__AIM OF THE EXERCISE__. Given the listing below, write out exactly the lines starting with the line that has "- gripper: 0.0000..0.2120" and going on through the line that has "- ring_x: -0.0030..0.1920", both kept.

__INFORMATION GIVEN__.
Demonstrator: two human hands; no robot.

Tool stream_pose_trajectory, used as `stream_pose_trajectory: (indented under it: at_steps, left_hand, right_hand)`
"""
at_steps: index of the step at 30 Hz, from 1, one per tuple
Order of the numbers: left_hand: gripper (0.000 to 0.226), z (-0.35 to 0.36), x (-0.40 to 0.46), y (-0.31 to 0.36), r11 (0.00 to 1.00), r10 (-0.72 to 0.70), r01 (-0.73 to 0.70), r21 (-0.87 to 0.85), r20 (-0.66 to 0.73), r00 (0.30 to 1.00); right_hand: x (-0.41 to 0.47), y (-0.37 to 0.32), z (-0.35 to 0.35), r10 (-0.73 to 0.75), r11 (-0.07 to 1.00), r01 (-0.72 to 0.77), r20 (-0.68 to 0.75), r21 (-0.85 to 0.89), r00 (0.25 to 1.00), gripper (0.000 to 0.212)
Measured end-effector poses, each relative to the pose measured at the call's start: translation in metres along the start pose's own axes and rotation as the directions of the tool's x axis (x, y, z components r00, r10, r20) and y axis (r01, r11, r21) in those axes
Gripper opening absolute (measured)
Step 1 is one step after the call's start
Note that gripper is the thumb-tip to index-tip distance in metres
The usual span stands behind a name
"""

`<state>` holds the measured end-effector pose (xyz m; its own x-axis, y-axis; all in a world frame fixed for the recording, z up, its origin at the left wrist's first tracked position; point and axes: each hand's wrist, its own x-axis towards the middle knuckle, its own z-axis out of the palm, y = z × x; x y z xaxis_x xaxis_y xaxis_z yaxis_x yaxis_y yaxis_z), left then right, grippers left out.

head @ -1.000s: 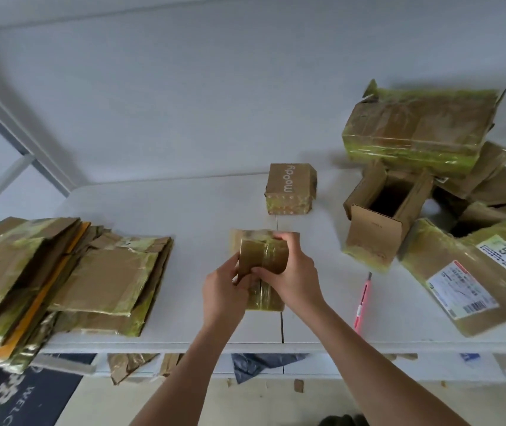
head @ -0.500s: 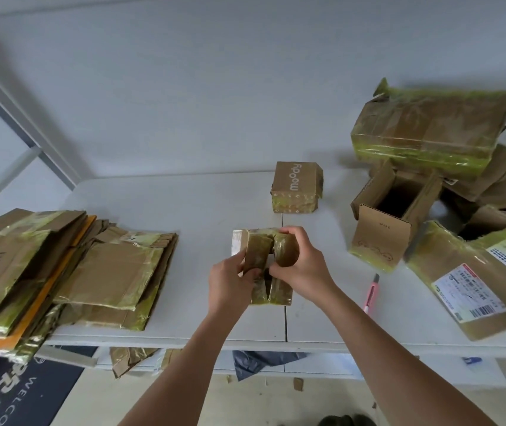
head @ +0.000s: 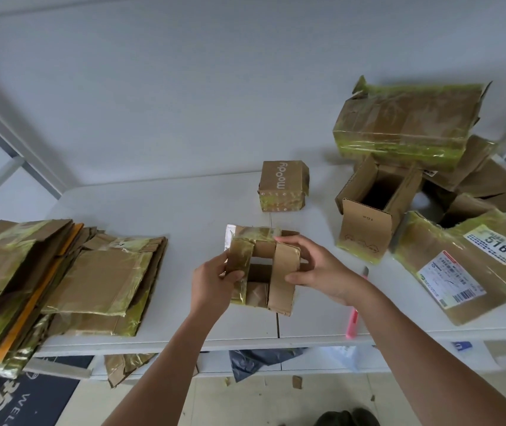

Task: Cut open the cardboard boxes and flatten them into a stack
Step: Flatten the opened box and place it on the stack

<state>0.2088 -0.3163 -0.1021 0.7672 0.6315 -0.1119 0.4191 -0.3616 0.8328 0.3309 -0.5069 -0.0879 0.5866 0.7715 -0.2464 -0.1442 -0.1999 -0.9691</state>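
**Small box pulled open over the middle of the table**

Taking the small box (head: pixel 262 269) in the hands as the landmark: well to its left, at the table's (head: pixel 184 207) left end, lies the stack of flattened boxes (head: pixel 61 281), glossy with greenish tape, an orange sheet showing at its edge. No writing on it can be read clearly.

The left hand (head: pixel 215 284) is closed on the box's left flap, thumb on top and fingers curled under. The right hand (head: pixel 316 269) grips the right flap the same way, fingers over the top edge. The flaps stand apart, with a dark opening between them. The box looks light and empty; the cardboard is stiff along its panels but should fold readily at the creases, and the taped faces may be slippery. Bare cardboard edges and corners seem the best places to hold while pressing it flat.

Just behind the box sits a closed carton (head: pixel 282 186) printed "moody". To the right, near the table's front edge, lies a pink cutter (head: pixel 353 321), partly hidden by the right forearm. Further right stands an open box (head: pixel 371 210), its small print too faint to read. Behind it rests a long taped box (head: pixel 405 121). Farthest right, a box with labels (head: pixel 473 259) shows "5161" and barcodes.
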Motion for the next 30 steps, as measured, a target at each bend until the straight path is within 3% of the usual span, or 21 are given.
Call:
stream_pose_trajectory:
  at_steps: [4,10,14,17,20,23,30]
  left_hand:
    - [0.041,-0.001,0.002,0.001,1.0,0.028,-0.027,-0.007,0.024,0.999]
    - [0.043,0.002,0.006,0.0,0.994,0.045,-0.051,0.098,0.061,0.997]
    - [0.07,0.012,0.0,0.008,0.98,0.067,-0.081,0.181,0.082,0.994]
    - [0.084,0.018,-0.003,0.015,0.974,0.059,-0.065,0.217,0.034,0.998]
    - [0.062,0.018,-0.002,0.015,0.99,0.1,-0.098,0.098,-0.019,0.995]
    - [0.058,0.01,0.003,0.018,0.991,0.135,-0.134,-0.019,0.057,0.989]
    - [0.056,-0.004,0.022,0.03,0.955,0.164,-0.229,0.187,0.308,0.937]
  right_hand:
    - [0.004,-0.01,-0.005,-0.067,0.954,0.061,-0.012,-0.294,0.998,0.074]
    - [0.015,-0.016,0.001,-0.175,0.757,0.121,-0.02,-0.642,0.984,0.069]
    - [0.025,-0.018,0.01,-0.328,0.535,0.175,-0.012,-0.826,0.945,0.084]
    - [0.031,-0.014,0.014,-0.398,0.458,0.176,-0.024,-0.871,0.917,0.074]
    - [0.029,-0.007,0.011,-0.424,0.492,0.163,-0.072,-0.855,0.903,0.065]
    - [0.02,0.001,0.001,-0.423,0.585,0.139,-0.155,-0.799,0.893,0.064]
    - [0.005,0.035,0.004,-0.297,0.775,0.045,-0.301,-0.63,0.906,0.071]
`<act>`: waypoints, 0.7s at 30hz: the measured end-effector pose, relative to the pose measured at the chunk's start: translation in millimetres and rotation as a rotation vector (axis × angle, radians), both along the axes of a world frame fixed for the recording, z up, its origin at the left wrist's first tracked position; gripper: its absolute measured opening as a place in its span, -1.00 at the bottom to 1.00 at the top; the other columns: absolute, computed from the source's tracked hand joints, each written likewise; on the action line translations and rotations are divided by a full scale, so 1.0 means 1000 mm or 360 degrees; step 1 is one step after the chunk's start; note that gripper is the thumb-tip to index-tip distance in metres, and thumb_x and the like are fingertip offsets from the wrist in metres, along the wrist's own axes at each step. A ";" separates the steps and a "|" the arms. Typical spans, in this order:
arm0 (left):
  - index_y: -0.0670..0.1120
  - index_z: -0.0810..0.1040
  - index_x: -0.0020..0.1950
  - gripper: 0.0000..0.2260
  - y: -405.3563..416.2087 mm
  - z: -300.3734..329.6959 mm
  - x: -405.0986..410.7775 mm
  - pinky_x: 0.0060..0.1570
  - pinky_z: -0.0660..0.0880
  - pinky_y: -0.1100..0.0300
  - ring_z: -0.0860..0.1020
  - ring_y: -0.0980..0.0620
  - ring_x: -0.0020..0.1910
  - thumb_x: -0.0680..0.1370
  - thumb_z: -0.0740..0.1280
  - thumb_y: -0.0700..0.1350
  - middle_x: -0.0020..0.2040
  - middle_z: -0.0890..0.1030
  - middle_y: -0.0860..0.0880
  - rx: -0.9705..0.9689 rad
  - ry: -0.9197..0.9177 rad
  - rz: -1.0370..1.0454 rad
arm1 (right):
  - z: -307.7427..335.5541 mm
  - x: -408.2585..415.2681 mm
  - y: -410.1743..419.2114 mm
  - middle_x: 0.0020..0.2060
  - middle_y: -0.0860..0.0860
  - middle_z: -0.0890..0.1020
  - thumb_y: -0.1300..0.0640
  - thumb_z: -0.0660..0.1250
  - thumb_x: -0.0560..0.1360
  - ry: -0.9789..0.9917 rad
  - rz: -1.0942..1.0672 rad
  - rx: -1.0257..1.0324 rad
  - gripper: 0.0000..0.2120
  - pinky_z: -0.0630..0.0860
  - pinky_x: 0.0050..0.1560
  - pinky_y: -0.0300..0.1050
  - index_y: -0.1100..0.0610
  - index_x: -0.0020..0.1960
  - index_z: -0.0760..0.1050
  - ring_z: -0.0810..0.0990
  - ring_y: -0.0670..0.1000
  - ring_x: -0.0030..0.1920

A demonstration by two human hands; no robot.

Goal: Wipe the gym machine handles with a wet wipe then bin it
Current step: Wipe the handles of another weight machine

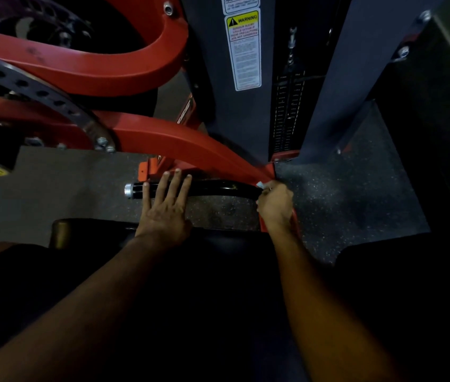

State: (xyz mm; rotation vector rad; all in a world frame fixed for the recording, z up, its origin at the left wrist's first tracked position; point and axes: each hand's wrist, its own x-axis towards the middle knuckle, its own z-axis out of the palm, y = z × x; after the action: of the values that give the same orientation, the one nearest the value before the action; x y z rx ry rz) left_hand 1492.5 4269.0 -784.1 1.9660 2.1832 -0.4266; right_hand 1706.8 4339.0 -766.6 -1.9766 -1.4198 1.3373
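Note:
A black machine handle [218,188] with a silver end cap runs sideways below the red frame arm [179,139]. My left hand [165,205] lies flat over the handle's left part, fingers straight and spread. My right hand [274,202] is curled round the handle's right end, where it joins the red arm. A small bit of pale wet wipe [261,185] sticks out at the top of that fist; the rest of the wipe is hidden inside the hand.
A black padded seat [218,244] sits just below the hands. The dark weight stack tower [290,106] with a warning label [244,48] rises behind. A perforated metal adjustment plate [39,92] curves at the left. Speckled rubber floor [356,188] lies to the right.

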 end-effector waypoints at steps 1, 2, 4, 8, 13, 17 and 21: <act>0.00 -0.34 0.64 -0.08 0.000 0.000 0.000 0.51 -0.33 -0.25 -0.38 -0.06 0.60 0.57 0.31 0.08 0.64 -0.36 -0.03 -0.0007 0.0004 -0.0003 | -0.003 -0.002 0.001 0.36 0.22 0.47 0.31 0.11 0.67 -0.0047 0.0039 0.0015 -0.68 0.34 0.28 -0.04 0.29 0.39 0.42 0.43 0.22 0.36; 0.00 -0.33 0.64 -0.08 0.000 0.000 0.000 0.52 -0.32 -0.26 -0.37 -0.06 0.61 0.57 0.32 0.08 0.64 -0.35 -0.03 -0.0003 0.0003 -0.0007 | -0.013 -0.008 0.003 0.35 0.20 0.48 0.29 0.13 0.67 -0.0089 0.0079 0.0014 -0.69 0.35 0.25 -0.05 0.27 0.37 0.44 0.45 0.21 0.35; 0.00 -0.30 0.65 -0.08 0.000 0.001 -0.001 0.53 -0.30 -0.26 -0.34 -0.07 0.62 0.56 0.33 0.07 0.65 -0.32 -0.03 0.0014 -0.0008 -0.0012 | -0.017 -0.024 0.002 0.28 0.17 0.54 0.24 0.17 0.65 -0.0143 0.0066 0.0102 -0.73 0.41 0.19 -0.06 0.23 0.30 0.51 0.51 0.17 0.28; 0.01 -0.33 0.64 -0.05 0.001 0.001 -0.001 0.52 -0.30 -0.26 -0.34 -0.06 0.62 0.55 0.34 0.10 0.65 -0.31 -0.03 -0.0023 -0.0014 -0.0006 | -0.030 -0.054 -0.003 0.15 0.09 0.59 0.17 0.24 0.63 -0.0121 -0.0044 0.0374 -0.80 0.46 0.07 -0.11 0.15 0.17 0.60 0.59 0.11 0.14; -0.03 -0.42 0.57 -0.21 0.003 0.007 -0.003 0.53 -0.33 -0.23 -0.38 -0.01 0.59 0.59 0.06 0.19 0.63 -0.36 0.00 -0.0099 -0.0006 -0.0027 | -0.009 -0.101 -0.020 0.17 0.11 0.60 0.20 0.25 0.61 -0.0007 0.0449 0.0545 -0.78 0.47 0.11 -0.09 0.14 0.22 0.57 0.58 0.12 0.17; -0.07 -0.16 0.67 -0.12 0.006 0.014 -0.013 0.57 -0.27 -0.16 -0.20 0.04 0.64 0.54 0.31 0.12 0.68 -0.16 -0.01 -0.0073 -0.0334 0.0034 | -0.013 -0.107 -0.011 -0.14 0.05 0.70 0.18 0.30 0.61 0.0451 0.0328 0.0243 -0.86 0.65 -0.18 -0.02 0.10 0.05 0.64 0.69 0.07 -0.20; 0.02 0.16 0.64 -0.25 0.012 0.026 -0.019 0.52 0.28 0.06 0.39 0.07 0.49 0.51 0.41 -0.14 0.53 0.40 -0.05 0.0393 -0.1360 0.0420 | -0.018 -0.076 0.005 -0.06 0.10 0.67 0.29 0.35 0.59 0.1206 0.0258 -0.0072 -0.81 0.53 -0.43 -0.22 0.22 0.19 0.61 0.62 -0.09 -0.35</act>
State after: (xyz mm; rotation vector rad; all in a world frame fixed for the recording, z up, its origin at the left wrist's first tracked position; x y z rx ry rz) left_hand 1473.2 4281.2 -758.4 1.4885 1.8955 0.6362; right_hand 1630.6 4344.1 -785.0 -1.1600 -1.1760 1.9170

__OUTPUT OF THE TASK__.
  - gripper: 0.0000..0.2120
  - pinky_z: -0.0630..0.0860
  - pinky_x: 0.0050..0.1560
  - pinky_y: -0.0300..0.1050
  - index_y: -0.1100..0.0610
  - index_x: -0.0020..0.1960
  - index_z: -0.0760..0.1050
  - ring_z: -0.0810..0.0990
  - ring_y: -0.0670..0.1000
  - ring_x: -0.0030..0.1920

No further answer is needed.